_Provided material_.
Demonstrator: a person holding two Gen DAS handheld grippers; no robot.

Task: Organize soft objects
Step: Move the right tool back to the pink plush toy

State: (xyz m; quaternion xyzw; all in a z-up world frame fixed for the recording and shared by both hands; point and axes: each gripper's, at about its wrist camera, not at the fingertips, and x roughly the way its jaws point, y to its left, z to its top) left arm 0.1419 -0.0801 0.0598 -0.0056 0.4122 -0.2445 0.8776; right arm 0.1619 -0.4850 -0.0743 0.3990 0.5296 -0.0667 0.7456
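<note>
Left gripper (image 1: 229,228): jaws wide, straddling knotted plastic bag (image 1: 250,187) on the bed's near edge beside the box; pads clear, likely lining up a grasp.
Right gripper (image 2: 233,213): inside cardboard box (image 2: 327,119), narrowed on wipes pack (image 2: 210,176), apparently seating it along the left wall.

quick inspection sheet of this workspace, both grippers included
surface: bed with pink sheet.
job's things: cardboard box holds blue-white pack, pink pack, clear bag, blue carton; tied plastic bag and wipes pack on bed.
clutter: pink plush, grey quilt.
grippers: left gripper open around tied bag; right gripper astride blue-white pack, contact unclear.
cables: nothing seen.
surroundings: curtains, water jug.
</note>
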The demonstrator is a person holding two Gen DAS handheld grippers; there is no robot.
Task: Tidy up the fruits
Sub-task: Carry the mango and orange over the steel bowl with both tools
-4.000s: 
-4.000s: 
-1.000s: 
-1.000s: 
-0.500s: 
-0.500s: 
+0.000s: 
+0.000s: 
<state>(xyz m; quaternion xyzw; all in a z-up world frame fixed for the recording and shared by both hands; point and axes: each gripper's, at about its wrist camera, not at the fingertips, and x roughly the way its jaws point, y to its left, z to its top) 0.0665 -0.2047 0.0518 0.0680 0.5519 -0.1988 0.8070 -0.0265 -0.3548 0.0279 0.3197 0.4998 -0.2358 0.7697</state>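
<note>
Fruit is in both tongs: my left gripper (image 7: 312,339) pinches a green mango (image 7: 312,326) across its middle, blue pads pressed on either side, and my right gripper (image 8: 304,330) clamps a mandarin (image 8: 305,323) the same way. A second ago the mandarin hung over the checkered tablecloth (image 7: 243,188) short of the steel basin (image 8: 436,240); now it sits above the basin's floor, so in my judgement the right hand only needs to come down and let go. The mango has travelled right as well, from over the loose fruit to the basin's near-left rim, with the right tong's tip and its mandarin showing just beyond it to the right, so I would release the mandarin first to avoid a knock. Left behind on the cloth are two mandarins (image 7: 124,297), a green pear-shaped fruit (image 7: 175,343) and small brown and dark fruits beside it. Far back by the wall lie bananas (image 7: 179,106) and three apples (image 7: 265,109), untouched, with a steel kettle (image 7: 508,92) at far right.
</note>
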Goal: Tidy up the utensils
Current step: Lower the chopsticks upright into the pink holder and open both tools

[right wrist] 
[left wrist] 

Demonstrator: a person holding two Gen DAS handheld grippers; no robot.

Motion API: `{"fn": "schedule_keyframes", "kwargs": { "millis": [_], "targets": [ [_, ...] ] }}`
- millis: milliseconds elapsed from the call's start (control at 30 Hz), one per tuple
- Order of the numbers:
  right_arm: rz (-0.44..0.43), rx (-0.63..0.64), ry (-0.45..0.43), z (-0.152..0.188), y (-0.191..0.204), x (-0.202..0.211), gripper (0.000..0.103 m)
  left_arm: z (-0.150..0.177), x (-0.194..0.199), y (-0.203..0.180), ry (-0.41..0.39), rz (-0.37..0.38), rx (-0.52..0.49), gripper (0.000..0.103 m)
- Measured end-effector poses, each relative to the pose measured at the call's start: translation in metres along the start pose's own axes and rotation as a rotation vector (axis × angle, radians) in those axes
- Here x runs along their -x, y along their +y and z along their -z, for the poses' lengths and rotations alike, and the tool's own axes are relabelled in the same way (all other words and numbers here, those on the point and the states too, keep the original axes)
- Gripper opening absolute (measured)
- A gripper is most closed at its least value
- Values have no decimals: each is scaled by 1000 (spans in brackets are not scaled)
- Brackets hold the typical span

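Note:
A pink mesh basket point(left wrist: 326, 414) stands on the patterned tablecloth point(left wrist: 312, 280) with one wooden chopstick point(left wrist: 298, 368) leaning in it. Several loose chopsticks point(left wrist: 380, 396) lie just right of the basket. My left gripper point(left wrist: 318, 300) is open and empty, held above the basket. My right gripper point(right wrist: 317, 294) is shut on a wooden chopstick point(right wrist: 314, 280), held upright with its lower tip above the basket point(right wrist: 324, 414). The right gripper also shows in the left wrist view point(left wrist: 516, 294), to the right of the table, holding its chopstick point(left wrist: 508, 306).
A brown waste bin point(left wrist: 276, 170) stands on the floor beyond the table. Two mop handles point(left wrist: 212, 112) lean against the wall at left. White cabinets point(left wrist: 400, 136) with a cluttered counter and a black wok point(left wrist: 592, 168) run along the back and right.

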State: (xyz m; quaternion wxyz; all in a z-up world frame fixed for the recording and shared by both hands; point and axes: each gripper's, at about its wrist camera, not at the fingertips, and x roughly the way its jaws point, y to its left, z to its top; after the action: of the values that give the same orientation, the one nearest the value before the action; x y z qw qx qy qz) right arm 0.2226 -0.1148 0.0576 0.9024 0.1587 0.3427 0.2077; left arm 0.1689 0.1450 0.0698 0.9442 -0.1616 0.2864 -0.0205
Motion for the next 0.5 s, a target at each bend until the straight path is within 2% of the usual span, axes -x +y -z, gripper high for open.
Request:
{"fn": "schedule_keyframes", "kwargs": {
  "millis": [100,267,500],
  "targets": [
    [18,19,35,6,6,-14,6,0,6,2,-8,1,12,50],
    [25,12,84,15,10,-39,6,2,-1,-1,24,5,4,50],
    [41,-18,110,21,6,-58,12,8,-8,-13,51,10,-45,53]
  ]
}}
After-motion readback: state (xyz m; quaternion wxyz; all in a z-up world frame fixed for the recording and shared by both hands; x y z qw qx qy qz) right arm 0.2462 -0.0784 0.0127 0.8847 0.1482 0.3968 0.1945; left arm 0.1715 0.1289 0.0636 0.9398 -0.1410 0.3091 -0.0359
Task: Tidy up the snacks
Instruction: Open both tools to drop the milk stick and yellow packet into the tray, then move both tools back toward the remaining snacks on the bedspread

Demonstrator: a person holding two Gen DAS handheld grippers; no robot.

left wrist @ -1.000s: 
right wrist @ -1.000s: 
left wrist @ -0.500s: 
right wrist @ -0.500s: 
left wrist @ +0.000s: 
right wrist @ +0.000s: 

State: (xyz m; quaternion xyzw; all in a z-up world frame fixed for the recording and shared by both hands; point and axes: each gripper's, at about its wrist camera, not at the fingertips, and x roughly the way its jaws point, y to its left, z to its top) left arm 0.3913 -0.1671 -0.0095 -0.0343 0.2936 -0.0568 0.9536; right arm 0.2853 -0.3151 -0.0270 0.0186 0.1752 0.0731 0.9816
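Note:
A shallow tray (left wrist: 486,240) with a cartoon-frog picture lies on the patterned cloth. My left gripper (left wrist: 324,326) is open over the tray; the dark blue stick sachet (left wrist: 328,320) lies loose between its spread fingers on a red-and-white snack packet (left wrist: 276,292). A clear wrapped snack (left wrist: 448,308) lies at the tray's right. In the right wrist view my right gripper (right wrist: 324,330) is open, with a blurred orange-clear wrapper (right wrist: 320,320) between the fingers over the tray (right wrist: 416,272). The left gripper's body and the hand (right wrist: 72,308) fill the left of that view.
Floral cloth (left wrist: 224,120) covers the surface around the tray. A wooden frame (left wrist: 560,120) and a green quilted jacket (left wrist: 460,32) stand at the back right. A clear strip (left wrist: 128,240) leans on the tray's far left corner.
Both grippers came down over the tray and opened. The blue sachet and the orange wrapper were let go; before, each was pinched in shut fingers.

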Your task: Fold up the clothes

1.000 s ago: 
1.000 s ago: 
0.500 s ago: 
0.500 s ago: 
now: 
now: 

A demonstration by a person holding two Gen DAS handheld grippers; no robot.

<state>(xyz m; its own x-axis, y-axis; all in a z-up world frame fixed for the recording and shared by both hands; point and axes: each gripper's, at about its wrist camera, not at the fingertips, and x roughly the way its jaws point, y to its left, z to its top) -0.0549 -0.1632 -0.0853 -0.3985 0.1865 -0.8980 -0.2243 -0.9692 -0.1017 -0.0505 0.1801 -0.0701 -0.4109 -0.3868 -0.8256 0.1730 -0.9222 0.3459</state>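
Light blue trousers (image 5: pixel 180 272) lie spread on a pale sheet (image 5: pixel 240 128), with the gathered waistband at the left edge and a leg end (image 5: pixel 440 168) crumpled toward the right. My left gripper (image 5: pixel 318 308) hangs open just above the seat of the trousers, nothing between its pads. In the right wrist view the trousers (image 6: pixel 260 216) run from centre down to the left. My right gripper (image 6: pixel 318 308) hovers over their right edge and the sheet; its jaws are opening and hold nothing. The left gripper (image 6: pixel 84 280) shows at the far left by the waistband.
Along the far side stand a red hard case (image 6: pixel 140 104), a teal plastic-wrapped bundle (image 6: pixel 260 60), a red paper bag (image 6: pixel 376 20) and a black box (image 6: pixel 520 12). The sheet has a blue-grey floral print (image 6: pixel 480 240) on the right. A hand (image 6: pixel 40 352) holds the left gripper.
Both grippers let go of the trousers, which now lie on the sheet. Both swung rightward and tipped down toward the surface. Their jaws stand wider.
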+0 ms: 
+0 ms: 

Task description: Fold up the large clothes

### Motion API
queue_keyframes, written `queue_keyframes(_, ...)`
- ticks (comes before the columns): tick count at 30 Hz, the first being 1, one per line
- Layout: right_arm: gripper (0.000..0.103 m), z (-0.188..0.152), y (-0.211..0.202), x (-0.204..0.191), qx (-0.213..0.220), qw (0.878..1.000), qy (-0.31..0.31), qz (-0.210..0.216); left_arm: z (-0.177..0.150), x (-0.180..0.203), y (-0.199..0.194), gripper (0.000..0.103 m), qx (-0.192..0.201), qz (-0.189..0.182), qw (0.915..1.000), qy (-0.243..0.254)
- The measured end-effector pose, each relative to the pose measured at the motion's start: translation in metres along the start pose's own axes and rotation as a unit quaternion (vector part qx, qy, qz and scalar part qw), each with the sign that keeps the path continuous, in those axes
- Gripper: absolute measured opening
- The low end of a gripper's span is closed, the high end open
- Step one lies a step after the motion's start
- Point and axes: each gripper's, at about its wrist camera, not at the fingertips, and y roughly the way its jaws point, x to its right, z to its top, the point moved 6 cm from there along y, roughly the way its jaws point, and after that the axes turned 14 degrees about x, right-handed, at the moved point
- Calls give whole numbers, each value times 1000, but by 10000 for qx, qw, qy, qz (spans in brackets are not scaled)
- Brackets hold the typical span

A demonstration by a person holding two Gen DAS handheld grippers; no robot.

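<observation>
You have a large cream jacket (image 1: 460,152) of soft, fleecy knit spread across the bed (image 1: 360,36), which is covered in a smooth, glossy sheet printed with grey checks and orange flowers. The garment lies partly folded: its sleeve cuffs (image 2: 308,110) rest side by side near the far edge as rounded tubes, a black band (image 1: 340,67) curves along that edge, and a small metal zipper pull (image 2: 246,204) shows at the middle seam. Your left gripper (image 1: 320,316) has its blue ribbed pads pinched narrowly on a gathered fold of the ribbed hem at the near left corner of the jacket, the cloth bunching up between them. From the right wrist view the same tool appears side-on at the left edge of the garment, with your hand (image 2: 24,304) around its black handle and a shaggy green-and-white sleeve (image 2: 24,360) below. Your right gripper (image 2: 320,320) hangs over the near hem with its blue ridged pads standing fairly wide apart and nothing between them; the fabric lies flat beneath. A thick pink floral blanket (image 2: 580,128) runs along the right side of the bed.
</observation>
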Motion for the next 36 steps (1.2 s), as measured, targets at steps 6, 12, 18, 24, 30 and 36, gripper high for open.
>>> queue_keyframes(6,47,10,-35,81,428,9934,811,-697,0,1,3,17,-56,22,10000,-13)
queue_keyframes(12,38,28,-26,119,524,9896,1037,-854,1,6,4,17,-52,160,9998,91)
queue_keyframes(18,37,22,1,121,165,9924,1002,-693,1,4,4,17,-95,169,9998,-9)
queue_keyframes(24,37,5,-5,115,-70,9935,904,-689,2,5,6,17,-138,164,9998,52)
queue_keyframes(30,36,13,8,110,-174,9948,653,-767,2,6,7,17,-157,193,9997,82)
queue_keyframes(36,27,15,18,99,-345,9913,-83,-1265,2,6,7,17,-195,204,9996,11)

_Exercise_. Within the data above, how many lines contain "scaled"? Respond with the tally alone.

_Answer for this exercise_. 2